What needs to be done ->
Leaving out all images, write out the records that follow exactly.

Data shown section start

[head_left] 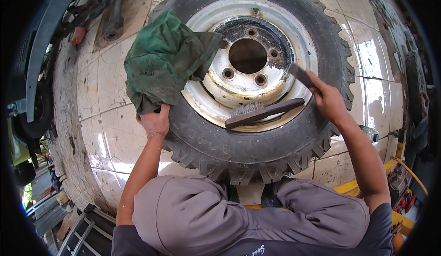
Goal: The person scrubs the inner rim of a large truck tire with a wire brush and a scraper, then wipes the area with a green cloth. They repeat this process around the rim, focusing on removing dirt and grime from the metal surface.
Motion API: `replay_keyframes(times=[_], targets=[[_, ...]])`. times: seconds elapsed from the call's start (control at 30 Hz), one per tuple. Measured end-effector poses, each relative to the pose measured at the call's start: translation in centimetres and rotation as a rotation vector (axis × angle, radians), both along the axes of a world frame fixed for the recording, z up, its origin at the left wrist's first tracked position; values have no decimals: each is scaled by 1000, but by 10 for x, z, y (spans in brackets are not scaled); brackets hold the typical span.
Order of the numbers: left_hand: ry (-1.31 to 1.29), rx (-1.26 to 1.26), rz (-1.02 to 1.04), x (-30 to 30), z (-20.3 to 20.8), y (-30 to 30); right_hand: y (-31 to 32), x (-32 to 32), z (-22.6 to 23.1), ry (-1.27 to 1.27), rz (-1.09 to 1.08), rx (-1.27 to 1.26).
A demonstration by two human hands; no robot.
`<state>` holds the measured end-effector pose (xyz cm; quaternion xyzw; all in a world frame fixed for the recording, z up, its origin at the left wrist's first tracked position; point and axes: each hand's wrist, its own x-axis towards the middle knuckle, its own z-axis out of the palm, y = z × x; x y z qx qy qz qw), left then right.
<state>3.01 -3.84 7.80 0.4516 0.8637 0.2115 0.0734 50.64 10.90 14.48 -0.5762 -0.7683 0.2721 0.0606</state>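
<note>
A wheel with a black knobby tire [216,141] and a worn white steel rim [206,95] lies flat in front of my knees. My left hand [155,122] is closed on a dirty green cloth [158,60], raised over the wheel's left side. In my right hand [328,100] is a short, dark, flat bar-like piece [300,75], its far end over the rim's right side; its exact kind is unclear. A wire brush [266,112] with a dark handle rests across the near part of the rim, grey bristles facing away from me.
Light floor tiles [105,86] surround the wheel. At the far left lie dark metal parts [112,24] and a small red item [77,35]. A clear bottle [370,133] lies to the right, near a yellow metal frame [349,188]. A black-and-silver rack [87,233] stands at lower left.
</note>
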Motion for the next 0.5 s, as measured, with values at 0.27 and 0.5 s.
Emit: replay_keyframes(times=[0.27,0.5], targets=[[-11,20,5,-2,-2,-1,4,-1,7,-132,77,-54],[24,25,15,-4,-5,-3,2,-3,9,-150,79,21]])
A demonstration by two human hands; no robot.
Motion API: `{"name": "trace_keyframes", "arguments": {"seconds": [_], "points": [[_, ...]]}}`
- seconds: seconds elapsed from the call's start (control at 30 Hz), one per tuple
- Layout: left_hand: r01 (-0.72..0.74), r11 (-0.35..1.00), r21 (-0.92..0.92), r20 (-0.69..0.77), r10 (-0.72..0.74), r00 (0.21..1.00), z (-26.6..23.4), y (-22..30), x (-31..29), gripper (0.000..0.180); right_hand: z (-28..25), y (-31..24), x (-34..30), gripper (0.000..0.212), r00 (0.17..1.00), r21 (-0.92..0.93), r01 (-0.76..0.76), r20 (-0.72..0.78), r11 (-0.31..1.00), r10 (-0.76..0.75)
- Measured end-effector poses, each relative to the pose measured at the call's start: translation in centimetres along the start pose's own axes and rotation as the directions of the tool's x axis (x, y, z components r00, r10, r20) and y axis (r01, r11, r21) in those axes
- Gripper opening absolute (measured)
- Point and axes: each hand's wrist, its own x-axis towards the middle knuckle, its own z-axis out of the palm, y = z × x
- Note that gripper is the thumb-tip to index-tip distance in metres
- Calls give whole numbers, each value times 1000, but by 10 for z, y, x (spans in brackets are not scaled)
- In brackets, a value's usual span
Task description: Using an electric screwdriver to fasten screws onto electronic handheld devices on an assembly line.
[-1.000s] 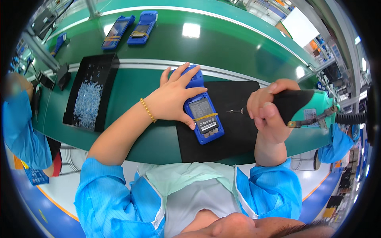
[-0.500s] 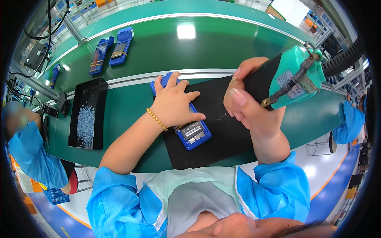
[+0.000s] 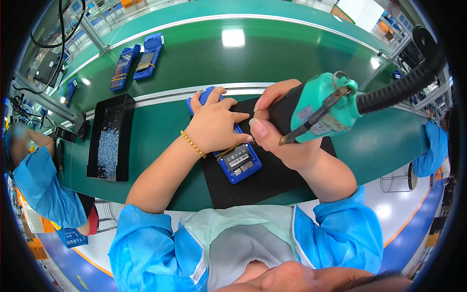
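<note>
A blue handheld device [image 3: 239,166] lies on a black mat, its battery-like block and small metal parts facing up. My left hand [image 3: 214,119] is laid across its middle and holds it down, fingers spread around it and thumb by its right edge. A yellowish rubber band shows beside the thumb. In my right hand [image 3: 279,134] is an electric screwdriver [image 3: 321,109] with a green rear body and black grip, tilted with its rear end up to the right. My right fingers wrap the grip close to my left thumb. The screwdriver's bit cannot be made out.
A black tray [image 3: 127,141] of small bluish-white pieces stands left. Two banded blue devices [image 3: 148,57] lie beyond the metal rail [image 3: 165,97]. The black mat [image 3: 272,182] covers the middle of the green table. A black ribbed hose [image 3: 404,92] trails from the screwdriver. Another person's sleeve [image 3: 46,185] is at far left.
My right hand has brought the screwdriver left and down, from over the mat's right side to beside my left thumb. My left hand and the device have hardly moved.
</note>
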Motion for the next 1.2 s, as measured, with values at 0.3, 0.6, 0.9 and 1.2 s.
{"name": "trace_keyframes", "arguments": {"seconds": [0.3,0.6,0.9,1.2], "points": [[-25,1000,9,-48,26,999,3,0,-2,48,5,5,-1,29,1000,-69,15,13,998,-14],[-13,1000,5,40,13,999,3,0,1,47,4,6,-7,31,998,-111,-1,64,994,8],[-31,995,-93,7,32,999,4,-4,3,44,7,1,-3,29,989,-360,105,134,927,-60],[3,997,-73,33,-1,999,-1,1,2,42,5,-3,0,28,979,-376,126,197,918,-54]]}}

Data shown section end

Written solution ->
[head_left] 
Goal: The person scrubs the inner rim of a large truck tire with a wire brush and a scraper, then wipes the area with a green cloth. They repeat this process around the rim, focusing on removing dirt and grime from the metal surface.
Motion API: `replay_keyframes(times=[_], targets=[[_, ...]])`. times: seconds elapsed from the call's start (control at 30 Hz), one per tuple. Measured end-effector poses, each relative to the pose measured at the call's start: translation in centimetres and rotation as a rotation vector (axis × angle, radians), both along the axes of a world frame fixed for the recording, z up, its origin at the left wrist's first tracked position; values have no decimals: each is scaled by 1000, but by 10 for x, z, y (spans in brackets are not scaled); brackets hold the typical span.
Order of the numbers: left_hand: ry (-1.31 to 1.29), rx (-1.26 to 1.26), rz (-1.02 to 1.04), x (-30 to 30), z (-20.3 to 20.8), y (-30 to 30); right_hand: y (-31 to 32), x (-32 to 32), z (-22.6 to 23.1), ry (-1.27 to 1.27), rz (-1.09 to 1.08), rx (-1.27 to 1.26).
A demonstration by two human hands; no robot.
`<state>` holds the measured end-effector pose (xyz cm; quaternion xyzw; all in a world frame fixed for the recording, z up, its origin at the left wrist's first tracked position; point and axes: each hand's wrist, its own x-axis towards the middle knuckle, its own z-axis out of the palm, y = z × x; x y z qx qy qz qw), left then right.
<state>3.01 -3.84 7.80 0.4516 0.8637 0.2115 0.0734 50.64 10.90 14.48 -0.5762 -0.7683 0.2721 0.0606</state>
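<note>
A wheel with a black knobby tire [216,141] and a worn white steel rim [206,95] lies flat in front of my knees. My left hand [155,122] is closed on a dirty green cloth [158,60], raised over the wheel's left side. In my right hand [328,100] is a short, dark, flat bar-like piece [300,75], its far end over the rim's right side; its exact kind is unclear. A wire brush [266,112] with a dark handle rests across the near part of the rim, grey bristles facing away from me.
Light floor tiles [105,86] surround the wheel. At the far left lie dark metal parts [112,24] and a small red item [77,35]. A clear bottle [370,133] lies to the right, near a yellow metal frame [349,188]. A black-and-silver rack [87,233] stands at lower left.
</note>
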Motion for the next 0.5 s, as measured, with values at 0.27 and 0.5 s.
Emit: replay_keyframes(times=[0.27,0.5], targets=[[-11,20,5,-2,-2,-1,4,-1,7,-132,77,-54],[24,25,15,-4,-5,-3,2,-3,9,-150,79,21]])
A demonstration by two human hands; no robot.
Motion API: `{"name": "trace_keyframes", "arguments": {"seconds": [_], "points": [[_, ...]]}}`
- seconds: seconds elapsed from the call's start (control at 30 Hz), one per tuple
- Layout: left_hand: r01 (-0.72..0.74), r11 (-0.35..1.00), r21 (-0.92..0.92), r20 (-0.69..0.77), r10 (-0.72..0.74), r00 (0.21..1.00), z (-26.6..23.4), y (-22..30), x (-31..29), gripper (0.000..0.180); right_hand: z (-28..25), y (-31..24), x (-34..30), gripper (0.000..0.212), r00 (0.17..1.00), r21 (-0.92..0.93), r01 (-0.76..0.76), r20 (-0.72..0.78), r11 (-0.31..1.00), r10 (-0.76..0.75)
- Measured end-effector poses, each relative to the pose measured at the call's start: translation in centimetres along the start pose's own axes and rotation as the directions of the tool's x axis (x, y, z components r00, r10, r20) and y axis (r01, r11, r21) in those axes
- Gripper opening absolute (measured)
- Point and axes: each hand's wrist, its own x-axis towards the middle knuckle, its own z-axis out of the palm, y = z × x
- Note that gripper is the thumb-tip to index-tip distance in metres
- Calls give whole numbers, each value times 1000, but by 10 for z, y, x (spans in brackets are not scaled)
- In brackets, a value's usual span
Task description: Using an electric screwdriver to fasten screws onto electronic handheld devices on an assembly line.
[-1.000s] 
[-0.500s] 
[+0.000s] 
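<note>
A blue handheld device [image 3: 239,166] lies on a black mat, its battery-like block and small metal parts facing up. My left hand [image 3: 214,119] is laid across its middle and holds it down, fingers spread around it and thumb by its right edge. A yellowish rubber band shows beside the thumb. In my right hand [image 3: 279,134] is an electric screwdriver [image 3: 321,109] with a green rear body and black grip, tilted with its rear end up to the right. My right fingers wrap the grip close to my left thumb. The screwdriver's bit cannot be made out.
A black tray [image 3: 127,141] of small bluish-white pieces stands left. Two banded blue devices [image 3: 148,57] lie beyond the metal rail [image 3: 165,97]. The black mat [image 3: 272,182] covers the middle of the green table. A black ribbed hose [image 3: 404,92] trails from the screwdriver. Another person's sleeve [image 3: 46,185] is at far left.
My right hand has brought the screwdriver left and down, from over the mat's right side to beside my left thumb. My left hand and the device have hardly moved.
</note>
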Motion for the next 1.2 s, as measured, with values at 0.3, 0.6, 0.9 and 1.2 s.
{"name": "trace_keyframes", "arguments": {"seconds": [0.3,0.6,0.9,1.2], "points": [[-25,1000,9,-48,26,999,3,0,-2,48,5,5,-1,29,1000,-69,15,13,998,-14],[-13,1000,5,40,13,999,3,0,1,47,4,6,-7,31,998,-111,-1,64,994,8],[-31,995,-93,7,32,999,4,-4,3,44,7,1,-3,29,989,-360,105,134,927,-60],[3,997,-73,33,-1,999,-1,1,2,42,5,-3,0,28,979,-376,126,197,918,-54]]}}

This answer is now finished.